The symposium on “Understanding Quality Education”, organized by the Sindh Education Foundation (SEF), was inaugurated by the Sindh Minister for Education, Dr Hamida Khuhro, at a hotel.
A number of national and international scholars and intellectuals are participating in the three-day symposium aimed at discussing and exploring the problems, issues and challenges faced by the contemporary education system in the country.
In her opening remarks, Dr Khuhro said that there had been problems of investment, quality teachers, infrastructure and consistency in the related policies, which had certainly been affecting the process of education in the country. We don’t see education policies, evolved from time to time, implemented in a true sense in the past, she remarked.
The minister was of the view that the education sector was full of problems which were not recent occurrence because the governments in past paid only lip-service to education.
While the syllabus for students needed innovative changes, it was unfortunate that we were still hung with the ideology to do this and not to do that, she added, saying that the new generation needed education which could provide them source of livelihood and that was why the government was trying to promote sustainable professional, technical and vocational education.
SEF Managing Director Prof Anita Ghulamali said that during the course of symposium the obvious area of exploration would be a set of criteria of the desired outcome of education, with reference to aspirations, attitudes, norms, and values, strength of character, degree of commitment and discipline.
During the session, speakers sought to understand the historical evolution and moral and philosophical foundations of the concept of education.
Dr Rubina Saigol, a Lahore based expert and activist on educational and social issues, said that efforts should be made to take care of nationalization and localization while moving for acquisition of modern education under the globalization concept.
She said that less attention was being given on qualitative education, while on the other hand existing system of education had lost its relation with the daily life.

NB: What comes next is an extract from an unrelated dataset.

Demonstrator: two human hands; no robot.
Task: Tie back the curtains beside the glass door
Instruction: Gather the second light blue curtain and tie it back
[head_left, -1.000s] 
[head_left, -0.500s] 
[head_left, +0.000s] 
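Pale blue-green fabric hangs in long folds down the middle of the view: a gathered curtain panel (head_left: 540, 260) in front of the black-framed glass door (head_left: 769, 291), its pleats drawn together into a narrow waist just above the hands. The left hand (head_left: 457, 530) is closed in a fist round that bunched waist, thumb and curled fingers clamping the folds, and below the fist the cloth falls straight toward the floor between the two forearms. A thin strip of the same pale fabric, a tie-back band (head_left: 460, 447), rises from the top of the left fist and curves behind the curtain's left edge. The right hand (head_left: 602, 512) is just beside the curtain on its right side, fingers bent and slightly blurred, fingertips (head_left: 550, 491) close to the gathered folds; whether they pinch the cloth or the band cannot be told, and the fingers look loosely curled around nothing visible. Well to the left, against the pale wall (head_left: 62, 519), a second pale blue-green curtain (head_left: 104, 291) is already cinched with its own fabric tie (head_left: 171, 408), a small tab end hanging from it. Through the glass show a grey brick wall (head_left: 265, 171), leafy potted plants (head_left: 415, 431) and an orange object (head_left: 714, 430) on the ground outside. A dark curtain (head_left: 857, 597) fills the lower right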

The modern life has cut off education from the daily life or social system, which was a contradiction of the two major objectives of education, i.e. preservation of values, thoughts and culture and change for development.

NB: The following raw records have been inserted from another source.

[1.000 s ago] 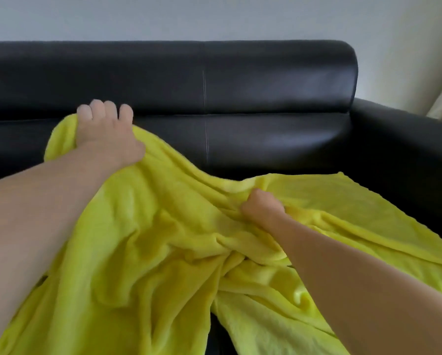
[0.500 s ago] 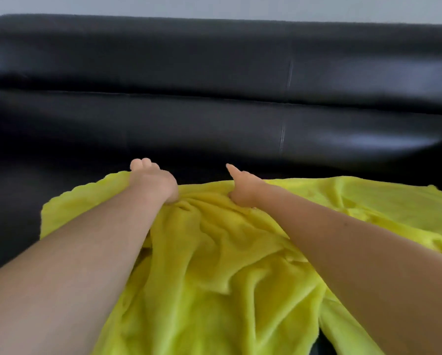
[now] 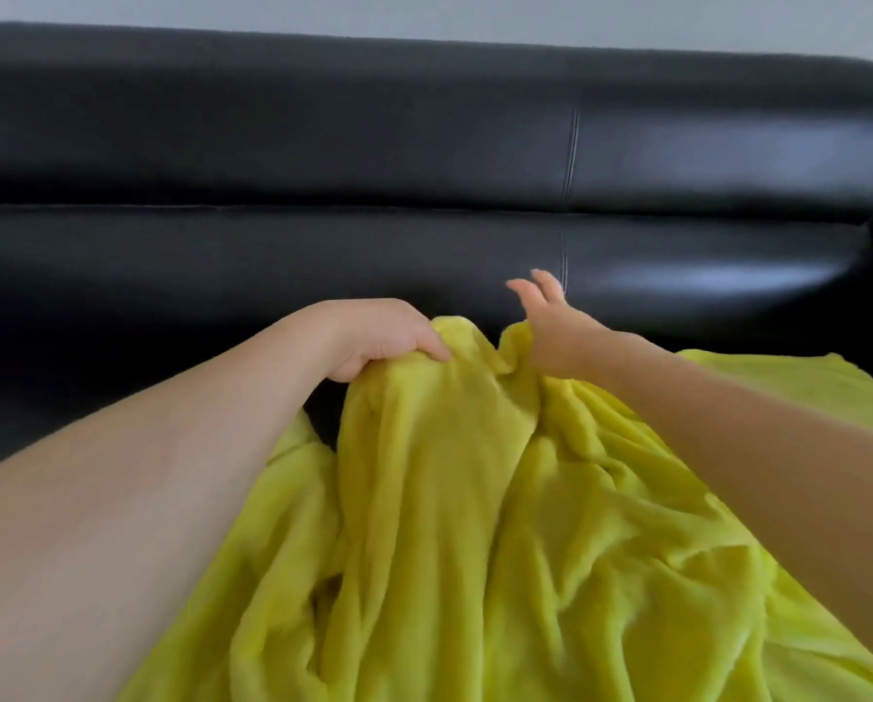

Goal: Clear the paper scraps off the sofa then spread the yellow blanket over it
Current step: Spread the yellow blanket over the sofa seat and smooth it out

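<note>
1. Yellow blanket (image 3: 500, 524): rumpled in deep folds on the seat of the sofa (image 3: 424, 144), its far edge bunched up into a ridge just short of the backrest, with a flatter part lying to the right
2. Left hand (image 3: 373, 342): fingers curled over the bunched far edge, gripping the fabric at the left end of the ridge
3. Right hand (image 3: 550, 342): holds the fabric at the right end of the ridge, close beside the left hand; two fingers point up toward the backrest
4. Sofa: black, glossy, two-tier backrest with a vertical seam behind the right hand
5. Wall (image 3: 424, 12): pale, above the backrest
</note>
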The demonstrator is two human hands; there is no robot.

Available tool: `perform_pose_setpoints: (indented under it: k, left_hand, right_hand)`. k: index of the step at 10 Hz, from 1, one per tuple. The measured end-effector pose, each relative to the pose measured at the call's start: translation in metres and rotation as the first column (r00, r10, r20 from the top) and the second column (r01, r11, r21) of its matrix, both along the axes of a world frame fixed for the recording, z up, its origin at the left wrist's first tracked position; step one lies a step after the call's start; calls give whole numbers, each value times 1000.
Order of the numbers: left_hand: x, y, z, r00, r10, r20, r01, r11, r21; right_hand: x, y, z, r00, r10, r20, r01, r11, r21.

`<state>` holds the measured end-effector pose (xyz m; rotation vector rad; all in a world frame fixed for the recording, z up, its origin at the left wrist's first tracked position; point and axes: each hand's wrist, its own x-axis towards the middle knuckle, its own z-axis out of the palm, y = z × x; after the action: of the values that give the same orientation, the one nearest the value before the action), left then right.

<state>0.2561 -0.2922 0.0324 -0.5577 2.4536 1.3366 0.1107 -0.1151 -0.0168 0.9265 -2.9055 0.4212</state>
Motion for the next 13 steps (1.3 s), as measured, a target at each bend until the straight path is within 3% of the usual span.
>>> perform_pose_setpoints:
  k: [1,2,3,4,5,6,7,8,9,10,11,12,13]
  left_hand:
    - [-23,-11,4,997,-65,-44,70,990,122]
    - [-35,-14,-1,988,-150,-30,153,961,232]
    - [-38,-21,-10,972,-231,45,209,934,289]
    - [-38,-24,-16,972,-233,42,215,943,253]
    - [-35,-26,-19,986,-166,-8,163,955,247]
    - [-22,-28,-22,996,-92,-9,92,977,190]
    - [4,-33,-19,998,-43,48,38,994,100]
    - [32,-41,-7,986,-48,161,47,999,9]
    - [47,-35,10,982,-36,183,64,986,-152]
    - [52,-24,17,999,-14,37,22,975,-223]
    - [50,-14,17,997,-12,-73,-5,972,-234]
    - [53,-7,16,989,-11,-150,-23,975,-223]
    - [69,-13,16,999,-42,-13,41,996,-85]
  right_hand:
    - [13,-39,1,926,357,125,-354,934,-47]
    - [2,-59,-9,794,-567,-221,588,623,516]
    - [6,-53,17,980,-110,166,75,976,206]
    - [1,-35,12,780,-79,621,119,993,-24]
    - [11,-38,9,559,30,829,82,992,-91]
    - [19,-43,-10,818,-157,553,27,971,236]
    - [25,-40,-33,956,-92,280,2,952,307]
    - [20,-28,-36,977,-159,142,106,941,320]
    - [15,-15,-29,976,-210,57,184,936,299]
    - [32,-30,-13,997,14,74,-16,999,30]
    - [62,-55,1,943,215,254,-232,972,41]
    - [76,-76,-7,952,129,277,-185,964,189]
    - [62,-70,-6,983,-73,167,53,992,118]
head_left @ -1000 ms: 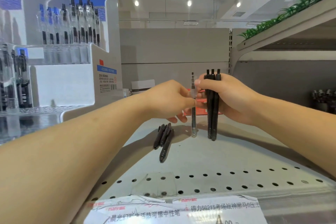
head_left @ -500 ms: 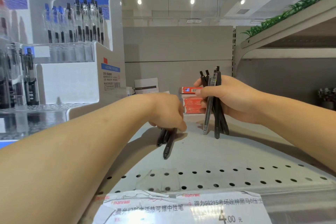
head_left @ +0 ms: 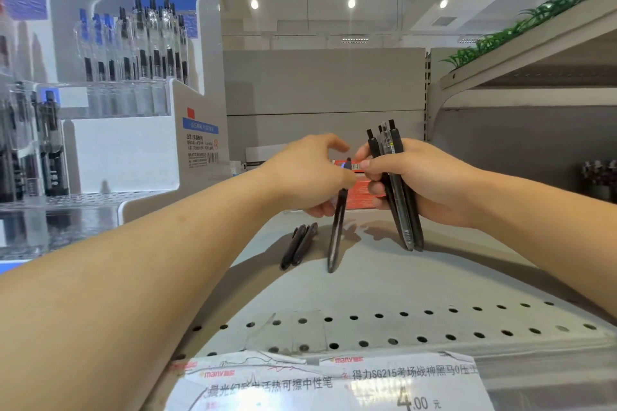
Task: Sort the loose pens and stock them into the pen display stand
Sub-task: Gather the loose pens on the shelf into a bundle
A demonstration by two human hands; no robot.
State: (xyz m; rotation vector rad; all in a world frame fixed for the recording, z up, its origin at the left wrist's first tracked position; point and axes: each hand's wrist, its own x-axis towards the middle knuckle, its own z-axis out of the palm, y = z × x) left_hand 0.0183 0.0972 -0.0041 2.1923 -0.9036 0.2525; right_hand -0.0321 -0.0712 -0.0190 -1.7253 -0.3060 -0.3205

Dr Saigol said that logical emphasis for creating a world of science and technology was also proving a threat to the education in social sciences, which should be checked, otherwise morality and politics would finally diminish. We should think about our children’s relationship with the philosophy of life and every day problems as those were the only means to keep the concept of collective life and social relations intact, she added.
She said that during the last many years the different established and accepted aims of imparting education to individuals could not be determined and incorporated in the country’s education policy as there had been no agreement what constituted a good educational system.
Dr Pervez Hoodbhoy of Quaid-i-Azam University, Islamabad, said that quality it self was a meaningless thing unless it was identified with a set of aims and objectives.
He said that education should be aimed at producing people who could have confidence in their mind capabilities, understand and resolve the issues and problems of their “material world”.
Unless the things having commonality in our affairs and external world were included in our curricula we can not walk together with others, he replied to a question, adding that efforts should be made to identify our inner shortcomings and get the finer points of modern education as well.
Dr Qaiser Bengali, an educationist turned economist and social researcher, referred to some data pertaining to enrolment and expenditure on education and said that the existing affairs of the educational sector in the country reflected that the state had never aimed at providing education to people.
While stressing on quality in education, he remarked that so far we have been unable to decide about the objectives of education, whether it should be for learning or for the purpose of documentation only. We are producing distorted minds and as such unable to get a Pakistani mindset, he added.
He said that despite seeing seven education policies and eight five year plans country could not achieve even some modest targets in education.
The last five years were
the darkest period as far as
educational developments were concerned as most of the indicators remained negative, he claimed.